[Opening ENTRIES SUPPLIED section]

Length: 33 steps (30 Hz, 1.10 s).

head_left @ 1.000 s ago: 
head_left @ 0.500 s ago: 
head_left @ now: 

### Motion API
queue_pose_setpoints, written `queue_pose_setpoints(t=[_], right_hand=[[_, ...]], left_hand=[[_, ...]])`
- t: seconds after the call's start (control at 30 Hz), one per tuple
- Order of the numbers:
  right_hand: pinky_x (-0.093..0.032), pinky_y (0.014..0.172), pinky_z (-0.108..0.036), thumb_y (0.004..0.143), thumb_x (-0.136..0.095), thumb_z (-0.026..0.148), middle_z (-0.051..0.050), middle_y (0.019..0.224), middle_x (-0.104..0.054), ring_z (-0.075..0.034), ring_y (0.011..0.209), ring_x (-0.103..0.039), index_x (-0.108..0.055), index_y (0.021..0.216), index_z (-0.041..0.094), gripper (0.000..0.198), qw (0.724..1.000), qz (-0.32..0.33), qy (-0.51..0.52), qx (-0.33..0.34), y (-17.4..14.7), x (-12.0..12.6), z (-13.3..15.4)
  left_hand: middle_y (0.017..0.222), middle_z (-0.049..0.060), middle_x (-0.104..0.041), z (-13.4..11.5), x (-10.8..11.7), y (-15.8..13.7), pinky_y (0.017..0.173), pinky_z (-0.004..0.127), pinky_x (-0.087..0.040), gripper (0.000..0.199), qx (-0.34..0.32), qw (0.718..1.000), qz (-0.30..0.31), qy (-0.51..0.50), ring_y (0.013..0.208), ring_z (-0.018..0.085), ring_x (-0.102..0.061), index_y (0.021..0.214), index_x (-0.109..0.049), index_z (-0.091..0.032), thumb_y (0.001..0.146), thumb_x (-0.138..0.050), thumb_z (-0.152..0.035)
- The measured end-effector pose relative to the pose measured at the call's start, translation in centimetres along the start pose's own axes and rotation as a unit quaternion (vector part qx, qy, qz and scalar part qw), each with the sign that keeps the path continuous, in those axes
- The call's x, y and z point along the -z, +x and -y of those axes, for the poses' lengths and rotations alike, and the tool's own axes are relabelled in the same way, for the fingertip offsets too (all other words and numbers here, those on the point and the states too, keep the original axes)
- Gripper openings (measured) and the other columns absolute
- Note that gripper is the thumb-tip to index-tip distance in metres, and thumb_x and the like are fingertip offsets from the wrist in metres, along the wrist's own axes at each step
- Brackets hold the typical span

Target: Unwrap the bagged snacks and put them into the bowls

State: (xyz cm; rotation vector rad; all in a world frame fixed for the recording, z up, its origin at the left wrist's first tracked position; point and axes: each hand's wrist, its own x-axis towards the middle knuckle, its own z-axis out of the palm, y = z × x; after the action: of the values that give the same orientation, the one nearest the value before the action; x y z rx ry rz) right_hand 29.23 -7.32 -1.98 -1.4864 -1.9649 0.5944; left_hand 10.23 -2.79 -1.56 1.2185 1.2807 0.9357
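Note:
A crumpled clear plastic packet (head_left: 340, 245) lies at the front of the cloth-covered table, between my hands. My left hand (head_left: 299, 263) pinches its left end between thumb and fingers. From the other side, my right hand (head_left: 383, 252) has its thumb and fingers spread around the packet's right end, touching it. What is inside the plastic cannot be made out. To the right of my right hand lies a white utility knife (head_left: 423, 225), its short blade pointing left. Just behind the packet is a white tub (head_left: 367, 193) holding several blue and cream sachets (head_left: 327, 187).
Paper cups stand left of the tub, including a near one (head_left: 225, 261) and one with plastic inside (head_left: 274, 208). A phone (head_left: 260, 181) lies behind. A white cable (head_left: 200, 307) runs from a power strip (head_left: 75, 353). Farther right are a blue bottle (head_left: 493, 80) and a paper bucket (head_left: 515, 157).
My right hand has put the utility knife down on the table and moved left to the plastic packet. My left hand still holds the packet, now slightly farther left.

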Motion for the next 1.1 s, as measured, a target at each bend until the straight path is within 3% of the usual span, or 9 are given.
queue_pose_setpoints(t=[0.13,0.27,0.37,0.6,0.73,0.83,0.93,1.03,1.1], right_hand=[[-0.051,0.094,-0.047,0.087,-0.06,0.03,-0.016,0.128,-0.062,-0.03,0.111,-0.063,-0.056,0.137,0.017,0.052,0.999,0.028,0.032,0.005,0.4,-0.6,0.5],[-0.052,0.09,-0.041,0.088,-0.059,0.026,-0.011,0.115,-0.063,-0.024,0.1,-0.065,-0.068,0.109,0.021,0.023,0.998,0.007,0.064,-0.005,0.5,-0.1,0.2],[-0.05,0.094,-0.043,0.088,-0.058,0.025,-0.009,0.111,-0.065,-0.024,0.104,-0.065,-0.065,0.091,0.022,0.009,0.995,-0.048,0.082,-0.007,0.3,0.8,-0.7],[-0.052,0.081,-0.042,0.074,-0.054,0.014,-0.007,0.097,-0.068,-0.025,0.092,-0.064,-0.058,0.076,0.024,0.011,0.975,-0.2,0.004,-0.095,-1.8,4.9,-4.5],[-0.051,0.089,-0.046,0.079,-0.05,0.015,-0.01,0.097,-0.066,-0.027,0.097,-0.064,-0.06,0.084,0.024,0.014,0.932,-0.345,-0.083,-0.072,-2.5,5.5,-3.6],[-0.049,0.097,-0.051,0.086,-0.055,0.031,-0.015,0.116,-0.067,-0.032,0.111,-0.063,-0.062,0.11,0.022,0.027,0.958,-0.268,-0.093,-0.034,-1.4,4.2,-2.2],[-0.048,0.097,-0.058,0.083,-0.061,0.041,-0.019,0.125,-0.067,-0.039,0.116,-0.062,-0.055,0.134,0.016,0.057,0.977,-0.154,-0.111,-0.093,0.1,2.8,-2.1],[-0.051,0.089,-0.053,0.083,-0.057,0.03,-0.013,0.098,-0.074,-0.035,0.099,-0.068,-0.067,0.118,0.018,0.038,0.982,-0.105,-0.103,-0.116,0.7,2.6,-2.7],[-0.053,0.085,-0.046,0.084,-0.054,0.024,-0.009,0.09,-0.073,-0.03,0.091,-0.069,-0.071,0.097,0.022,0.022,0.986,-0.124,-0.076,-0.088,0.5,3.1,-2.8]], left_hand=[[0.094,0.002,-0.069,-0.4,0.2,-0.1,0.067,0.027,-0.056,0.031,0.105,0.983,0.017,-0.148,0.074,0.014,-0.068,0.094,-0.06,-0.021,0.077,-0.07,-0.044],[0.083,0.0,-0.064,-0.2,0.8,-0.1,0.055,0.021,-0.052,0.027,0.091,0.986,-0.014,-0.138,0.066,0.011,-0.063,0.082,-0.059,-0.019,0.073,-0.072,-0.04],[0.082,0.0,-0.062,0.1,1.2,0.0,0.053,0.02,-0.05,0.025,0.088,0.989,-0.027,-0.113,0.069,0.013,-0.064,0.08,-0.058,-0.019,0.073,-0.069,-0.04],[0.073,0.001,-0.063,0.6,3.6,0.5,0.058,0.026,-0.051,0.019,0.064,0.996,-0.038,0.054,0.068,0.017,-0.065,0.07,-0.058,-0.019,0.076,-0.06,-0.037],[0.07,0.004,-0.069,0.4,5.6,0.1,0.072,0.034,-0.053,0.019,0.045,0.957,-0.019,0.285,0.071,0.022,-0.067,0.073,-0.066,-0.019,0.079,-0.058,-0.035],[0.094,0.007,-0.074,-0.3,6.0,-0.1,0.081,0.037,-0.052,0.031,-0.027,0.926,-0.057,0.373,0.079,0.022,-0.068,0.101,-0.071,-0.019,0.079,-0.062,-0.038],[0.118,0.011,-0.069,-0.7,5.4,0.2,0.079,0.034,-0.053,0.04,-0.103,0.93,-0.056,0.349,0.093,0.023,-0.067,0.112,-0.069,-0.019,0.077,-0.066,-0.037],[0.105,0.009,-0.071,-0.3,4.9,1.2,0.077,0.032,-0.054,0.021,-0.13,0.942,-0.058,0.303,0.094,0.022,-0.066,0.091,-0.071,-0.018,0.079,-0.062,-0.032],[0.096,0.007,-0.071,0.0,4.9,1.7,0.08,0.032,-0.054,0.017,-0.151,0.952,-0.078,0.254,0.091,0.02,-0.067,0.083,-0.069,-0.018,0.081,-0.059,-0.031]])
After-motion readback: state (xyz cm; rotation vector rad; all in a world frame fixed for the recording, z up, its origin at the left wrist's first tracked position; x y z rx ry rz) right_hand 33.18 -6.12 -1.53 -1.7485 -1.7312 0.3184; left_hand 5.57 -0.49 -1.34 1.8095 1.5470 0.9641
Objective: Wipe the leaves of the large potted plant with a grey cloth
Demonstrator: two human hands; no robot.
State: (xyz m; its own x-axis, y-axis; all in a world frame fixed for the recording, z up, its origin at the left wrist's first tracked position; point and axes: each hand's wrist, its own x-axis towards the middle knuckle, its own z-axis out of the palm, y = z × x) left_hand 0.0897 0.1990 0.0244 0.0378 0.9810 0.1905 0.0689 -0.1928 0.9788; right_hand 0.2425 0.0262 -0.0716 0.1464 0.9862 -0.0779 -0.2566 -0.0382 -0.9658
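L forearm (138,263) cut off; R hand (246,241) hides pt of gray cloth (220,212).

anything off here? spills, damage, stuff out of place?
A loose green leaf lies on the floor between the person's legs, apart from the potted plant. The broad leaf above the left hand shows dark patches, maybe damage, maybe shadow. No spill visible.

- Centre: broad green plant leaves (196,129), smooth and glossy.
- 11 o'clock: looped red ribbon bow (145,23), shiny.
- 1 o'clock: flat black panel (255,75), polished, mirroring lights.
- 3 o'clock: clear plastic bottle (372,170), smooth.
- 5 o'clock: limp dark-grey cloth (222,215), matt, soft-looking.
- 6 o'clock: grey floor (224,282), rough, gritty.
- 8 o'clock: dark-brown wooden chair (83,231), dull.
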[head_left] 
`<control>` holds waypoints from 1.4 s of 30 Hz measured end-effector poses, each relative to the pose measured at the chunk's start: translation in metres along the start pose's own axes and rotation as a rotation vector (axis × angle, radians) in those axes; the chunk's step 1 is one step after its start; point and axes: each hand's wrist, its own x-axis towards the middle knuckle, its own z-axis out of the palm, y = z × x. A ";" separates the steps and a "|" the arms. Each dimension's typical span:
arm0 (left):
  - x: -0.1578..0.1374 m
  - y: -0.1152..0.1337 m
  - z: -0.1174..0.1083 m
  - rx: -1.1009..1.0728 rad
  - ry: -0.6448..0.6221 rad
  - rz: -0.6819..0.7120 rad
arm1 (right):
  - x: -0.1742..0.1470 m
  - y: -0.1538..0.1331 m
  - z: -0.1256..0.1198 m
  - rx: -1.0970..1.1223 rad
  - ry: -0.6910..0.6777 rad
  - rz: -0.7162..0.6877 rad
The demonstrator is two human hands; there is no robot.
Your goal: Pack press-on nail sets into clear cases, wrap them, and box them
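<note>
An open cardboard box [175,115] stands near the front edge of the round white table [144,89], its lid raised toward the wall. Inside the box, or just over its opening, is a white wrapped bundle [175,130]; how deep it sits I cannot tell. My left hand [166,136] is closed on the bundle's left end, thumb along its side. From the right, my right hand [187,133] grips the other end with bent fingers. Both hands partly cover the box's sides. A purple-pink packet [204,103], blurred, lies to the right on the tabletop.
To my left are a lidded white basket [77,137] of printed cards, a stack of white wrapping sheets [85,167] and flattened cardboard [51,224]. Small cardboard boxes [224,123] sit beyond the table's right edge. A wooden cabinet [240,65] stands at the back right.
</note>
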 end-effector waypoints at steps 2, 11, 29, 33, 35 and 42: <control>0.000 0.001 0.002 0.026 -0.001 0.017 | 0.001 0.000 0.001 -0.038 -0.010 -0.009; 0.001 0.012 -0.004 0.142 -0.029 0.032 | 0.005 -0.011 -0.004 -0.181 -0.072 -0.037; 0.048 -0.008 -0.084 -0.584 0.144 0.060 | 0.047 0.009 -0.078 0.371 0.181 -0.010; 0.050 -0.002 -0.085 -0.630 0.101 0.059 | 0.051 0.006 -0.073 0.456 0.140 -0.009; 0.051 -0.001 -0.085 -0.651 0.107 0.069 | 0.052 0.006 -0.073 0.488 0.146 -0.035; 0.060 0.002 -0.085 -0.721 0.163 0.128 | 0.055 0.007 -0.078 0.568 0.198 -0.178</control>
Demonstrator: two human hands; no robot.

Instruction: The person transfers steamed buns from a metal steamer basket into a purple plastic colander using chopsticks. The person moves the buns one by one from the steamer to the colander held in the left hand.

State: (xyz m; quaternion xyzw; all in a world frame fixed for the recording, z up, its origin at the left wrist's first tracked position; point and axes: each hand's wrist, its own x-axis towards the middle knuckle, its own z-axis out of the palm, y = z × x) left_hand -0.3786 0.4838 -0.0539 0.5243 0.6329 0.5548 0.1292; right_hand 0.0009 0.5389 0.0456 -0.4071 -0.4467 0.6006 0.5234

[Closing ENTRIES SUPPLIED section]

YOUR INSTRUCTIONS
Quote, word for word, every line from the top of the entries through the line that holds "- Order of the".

COMPLETED EXERCISE
Length: 33 steps (30 Hz, 1.10 s).

head_left @ 1.000 s ago: 
head_left @ 0.500 s ago: 
head_left @ now: 

### Motion API
queue_pose_setpoints, written `queue_pose_setpoints(t=[_], right_hand=[[_, ...]], left_hand=[[_, ...]])`
- t: seconds after the call's start (control at 30 Hz), one per tuple
- Order of the numbers:

The answer has nothing more to it.